Distribution Area Fulfilled Social Sciences; General Transfer Elective
Course Description
An introduction to the rich variety of peoples, traditions, and landscapes in the geographic realms of Europe, Russia, North America, Middle America, South America, Australia, and the South Pacific. Emphasis on cultural evolution of these regions, as well as their interactions with the world and their environments.

Course Content
A. Introduction to World Regional Geography: Realms and Regions; Physical Setting; Regions and Cultures; Population; States; Development.
B. Europe: European Revolutions; Contemporary Europe; European Integration; Regions of Europe and contemporary issues.
C. Russia: Physical Environment; The Formation of Russia; The Soviet Union; Contemporary Russia; Regions of Russia and contemporary issues.
D. North America: Physical Environment; United States; Canada; Regions of North America.
E. Middle America: Pre-colonial era; Colonialism; Regions of Middle America and contemporary issues.
F. South America: Human Sequence; Fragmentation and Integration; Urbanization; Regions of South America and contemporary issues.
G. The South Pacific: Physical Environment; Regions of the Australia and the South Pacific and contemporary issues.

Student Outcomes
1. Know and use geographic information by being able to create, interpret, and use maps and spatial data.

2. Utilize geographic skills to analyze historical, cultural, economic, demographic, political, and environmental issues.

3. Synthesize information and data to convey spatial relationships.

4. Locate, map and describe major physical and human geographic features at the local, regional, national, and global levels.

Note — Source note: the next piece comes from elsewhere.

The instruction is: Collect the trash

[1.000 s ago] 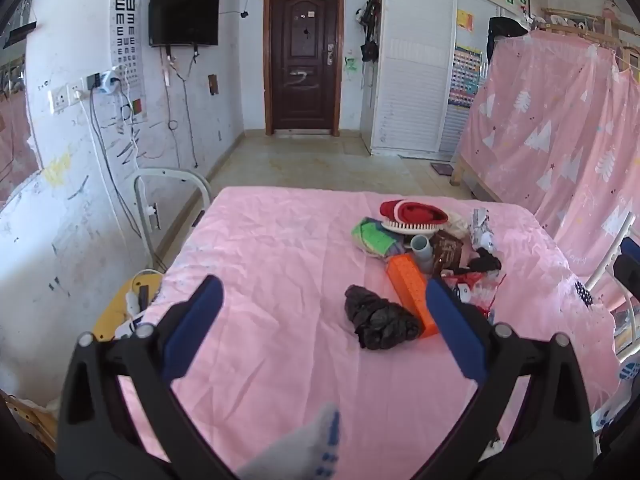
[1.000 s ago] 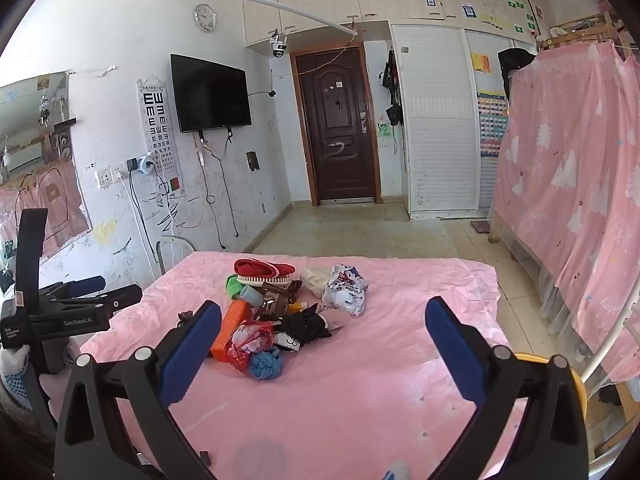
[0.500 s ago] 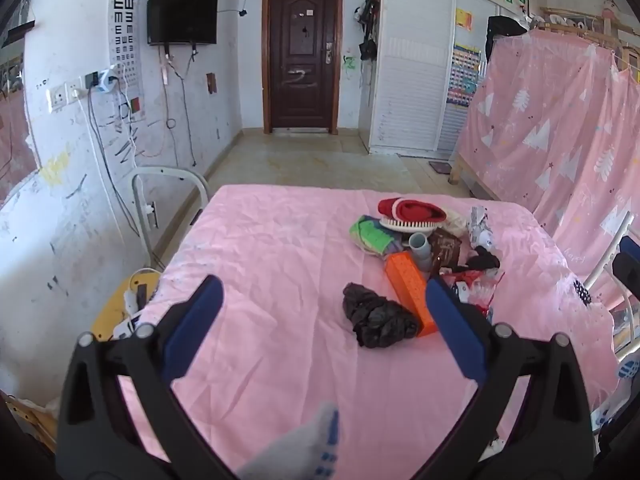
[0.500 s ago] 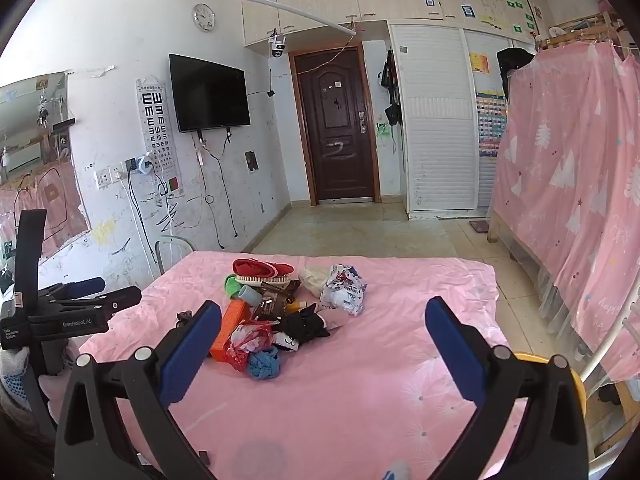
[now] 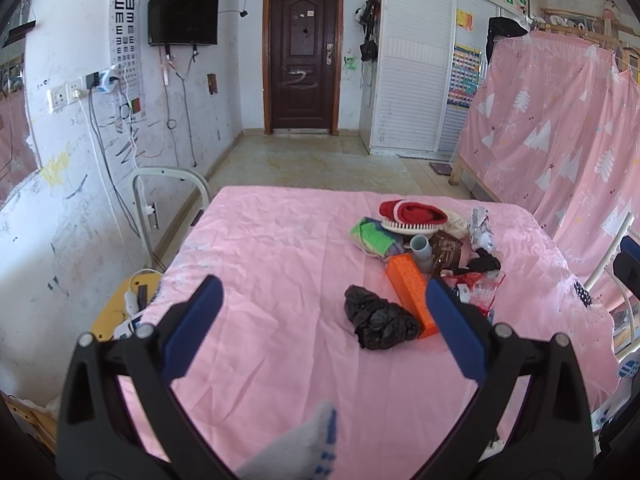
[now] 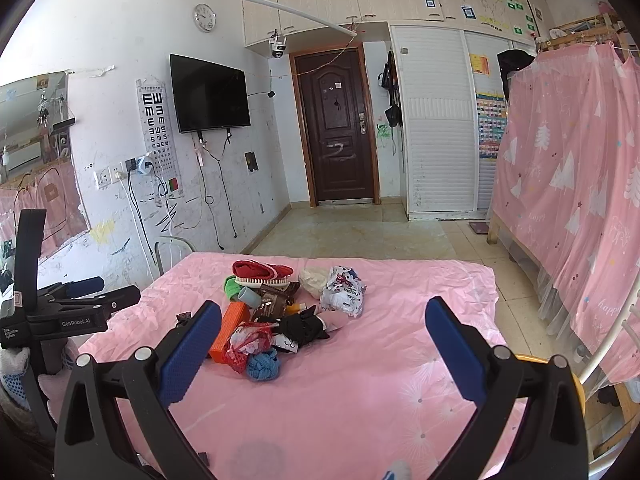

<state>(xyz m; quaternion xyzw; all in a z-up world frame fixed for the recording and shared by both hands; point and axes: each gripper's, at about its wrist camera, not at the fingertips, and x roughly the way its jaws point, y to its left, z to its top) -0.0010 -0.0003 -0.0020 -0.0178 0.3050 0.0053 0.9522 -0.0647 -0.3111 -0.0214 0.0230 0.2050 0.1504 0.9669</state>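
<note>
Both grippers are held wide open above the pink bed (image 5: 280, 264), and nothing is gripped. The trash is heaped in a pile (image 6: 280, 312) in the middle of the bed. A black bag (image 5: 378, 318) is seen at the near edge of the pile, touching an orange box (image 5: 410, 288). The bag lies ahead of the left gripper (image 5: 320, 320), a little to its right. It is likely reached first by that gripper, since the right gripper (image 6: 324, 344) is farther from it
</note>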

5. Apply spatial theories and concepts at both the small and large scale.

6. Explain the characteristics, distribution, and migration of human populations in terms of physical, cultural, and economic factors and conflicts through formal and informal writing activities.

7. Analyze the dynamic relationships between human and physical systems of the Earth.

8. Articulate the influences of geographic features on the physical and cultural development of cities, nations, and regions.

9. Utilize tools such as geographic information systems, spreadsheets, and statistical packages to analyze and represent spatial relationships.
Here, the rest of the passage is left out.